Infogeh.co, Bandar Lampung – Permohonan kasasi yang diajukan April 2022 dengan nomor perkara Nomor 325 K/TUN/2022 atas nama Ahma Mu’fatus Sifa’i, mahasiswa Universitas Teknokrat Indonesia (UTI) dikabulkan seluruhnya oleh Mahkamah Agung (MA).
Secara terperinci, keputusan MA atas permohonan kasasi itu membatalkan Putusan Pengadilan Tinggi Tata Usaha Negara Medan Nomor 262/B/2021/PT.TUN.MDN, tanggal 3 Februari 2022, yang menguatkan Putusan Pengadilan Tata Usaha Negara Bandar Lampung Nomor 24/G/2021/PTUN.BL, tanggal 13 Oktober 2021.
Poin lainnya dalam putusan tersebut adalah menyatakan batal objek sengketa Surat Keputusan Rektor UTI Nomor 005/UTI/B.3.3/II/2021, tertanggal 22 Februari 2021, tentang Pemberian Skorsing Mahasiswa Program Studi S1 Teknik Sipil Fakultas Teknik dan Ilmu Komputer UTI.
Kemudian, mewajibkan tergugat untuk mencabut Keputusan Rektor UTI Nomor 005/UTI/B.3.3/II/2021, tertanggal 22 Februari 2021, tentang Pemberian Skorsing Mahasiswa Program Studi S1 Teknik Sipil Fakultas Teknik dan Ilmu Komputer UTI;
Selanjutnya, mengembalikan Penggugat pada kedudukan semula sebagai mahasiswa UTI dan menghukum Termohon Kasasi membayar biaya perkara pada semua tingkat pengadilan, yang pada tingkat kasasi ditetapkan sejumlah Rp500 ribu.

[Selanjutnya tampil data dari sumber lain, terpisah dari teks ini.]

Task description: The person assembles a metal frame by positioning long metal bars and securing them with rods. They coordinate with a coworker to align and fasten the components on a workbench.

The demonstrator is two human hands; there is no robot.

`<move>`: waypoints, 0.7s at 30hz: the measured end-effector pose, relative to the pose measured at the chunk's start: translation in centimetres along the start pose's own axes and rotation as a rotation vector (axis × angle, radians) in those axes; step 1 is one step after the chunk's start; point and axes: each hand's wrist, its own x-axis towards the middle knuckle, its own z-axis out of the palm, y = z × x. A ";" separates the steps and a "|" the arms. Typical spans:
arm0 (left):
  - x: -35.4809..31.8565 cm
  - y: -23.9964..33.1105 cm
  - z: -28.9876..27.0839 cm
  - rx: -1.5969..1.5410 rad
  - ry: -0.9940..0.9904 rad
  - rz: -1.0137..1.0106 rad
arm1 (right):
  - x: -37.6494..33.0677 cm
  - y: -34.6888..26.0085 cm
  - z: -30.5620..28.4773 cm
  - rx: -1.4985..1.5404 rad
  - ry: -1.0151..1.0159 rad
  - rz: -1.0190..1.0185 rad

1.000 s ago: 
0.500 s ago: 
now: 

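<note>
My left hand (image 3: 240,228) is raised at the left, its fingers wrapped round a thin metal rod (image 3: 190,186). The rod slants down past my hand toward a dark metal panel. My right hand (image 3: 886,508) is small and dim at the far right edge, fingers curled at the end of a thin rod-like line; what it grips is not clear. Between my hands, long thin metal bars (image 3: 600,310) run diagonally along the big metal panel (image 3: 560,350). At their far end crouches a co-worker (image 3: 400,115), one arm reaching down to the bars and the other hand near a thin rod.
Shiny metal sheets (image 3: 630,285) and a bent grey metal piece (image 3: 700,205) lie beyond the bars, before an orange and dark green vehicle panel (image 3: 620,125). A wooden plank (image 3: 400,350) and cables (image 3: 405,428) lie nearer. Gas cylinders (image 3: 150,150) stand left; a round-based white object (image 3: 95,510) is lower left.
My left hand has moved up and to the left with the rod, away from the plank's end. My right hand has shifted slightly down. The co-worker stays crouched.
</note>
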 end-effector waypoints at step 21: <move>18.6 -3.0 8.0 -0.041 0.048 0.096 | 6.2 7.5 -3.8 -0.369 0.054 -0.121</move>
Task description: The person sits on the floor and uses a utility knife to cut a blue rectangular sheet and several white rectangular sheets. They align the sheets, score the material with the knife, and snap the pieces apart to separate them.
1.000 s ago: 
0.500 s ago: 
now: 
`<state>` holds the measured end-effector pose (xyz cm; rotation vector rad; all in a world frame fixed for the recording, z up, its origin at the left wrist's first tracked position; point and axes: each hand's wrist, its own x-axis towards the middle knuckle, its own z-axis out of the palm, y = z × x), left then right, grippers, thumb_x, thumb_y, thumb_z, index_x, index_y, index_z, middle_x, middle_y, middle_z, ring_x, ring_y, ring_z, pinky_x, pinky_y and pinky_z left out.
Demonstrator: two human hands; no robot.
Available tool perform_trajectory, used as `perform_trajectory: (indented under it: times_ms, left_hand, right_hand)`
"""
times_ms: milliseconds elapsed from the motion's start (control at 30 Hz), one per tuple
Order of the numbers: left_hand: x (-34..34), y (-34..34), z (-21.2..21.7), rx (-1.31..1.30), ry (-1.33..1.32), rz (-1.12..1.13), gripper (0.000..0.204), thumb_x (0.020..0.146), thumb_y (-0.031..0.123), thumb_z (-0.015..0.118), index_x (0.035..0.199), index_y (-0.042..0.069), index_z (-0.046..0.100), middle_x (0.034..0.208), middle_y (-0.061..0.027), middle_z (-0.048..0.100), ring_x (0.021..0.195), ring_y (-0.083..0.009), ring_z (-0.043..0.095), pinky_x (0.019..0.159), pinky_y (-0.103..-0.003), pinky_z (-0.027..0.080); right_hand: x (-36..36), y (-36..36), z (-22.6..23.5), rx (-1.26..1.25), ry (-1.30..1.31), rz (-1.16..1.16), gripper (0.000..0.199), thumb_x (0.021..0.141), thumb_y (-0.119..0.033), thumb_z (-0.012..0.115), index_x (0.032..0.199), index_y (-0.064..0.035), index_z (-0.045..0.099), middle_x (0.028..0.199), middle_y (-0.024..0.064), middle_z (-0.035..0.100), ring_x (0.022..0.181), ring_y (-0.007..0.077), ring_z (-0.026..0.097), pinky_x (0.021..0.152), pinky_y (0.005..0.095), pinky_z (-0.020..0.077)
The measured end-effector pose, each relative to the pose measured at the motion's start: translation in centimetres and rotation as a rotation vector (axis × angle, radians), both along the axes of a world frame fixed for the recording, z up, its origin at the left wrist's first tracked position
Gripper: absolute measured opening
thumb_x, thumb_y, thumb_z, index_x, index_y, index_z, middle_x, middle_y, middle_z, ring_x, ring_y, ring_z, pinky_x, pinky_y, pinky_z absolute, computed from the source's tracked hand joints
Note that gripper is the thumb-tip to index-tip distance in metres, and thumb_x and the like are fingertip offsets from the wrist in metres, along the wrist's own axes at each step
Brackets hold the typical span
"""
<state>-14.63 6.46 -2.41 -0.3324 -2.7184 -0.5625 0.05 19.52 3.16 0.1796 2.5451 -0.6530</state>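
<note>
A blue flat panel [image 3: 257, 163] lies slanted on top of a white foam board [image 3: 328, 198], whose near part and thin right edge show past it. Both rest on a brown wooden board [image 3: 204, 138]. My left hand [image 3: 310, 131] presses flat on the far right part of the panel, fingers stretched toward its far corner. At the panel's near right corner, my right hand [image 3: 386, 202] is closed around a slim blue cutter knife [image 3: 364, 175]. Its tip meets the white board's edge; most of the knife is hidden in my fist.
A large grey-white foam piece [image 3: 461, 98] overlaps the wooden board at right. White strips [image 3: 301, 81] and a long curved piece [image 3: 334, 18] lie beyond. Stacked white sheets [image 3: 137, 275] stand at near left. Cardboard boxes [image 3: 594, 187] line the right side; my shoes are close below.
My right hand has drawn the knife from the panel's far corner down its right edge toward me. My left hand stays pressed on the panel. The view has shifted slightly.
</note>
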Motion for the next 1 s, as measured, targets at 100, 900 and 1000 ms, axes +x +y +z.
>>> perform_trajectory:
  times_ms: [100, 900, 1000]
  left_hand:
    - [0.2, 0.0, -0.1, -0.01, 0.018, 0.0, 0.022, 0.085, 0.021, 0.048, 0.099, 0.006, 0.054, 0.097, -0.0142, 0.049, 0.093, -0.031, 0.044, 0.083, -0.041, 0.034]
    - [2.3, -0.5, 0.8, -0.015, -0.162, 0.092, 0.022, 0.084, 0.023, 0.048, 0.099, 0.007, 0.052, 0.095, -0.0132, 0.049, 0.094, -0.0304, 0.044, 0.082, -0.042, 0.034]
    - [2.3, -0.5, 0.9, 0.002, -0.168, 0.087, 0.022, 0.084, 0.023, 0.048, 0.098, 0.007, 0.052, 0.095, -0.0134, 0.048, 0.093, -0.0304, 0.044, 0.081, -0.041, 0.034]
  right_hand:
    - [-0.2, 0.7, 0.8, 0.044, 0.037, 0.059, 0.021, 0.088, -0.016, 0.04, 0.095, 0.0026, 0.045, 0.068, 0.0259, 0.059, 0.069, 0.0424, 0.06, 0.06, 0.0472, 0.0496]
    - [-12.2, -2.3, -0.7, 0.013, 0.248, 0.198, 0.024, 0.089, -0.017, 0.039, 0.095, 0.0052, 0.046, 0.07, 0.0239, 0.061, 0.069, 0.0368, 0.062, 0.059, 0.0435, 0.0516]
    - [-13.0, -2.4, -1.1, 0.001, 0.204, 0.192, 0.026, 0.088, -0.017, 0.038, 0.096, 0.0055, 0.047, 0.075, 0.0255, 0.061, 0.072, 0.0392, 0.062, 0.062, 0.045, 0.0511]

Direktur LBH Bandar Lampung, Sumaindra Jarwadi mengatakan pihaknya menerima amar putusan kasasi tersebut pada Kamis (28/07/2022).
“Putusan kasasi ini secara keseluruhan suudah menjawab Putusan pada pengadilan tingkat pertama dan banding yang sebelumnya menolak gugatan para mahasiswa,” kata dia.
Menurutnya, keputusan pada tingkat pertama dan banding dalam penetapan hukum serta ketidakberpihakan pada perjuangan mahasiswa terhadap hak atas pendidikan merupakan sebuah kekeliruan dari Hakim pada Pengadilan Tata Usaha Negara.
Sumainda melanjutkan, putusan final ini merupakan hasil perjuangan keras mahasiswa selaku warga negara yang telah terlanggar haknya melalui mekanisme konstitusional yang berlaku.
Tudingan radikal dan ekstrimis merupakan sebuah kejahatan terhadap keperdataan seseorang selain perenggutan hak atas pendidikan oleh pihak kampus.
“Penudingan atas kesalahan seseorang hanya berdasar pada prasangka atau asosiasi suatu tindaak kejahatan pidana tanpa diiringi adanya proses peradilan tentu akan sangat merugikan,” tambahnya.
Terlebih lagi, mahasiswa tergugat harus berjuang selama dua tahun hanya demi menuntut keadilan sembari menyusun masa depan dengan penuh harapan di Kampus lain yang mana juga dipersulit oleh kampus asalnya (yang menggugat).
Sampai saat ini, pihak LBH Bandar Lampung masih menunggu Putusan Kasasi dari MA dari dua mahasiswa lain yang sebelumnya terlapor dan tergugat berdasar pada penerbitan SK DO dan Skorsing Rektor UTI oleh pihak kampus.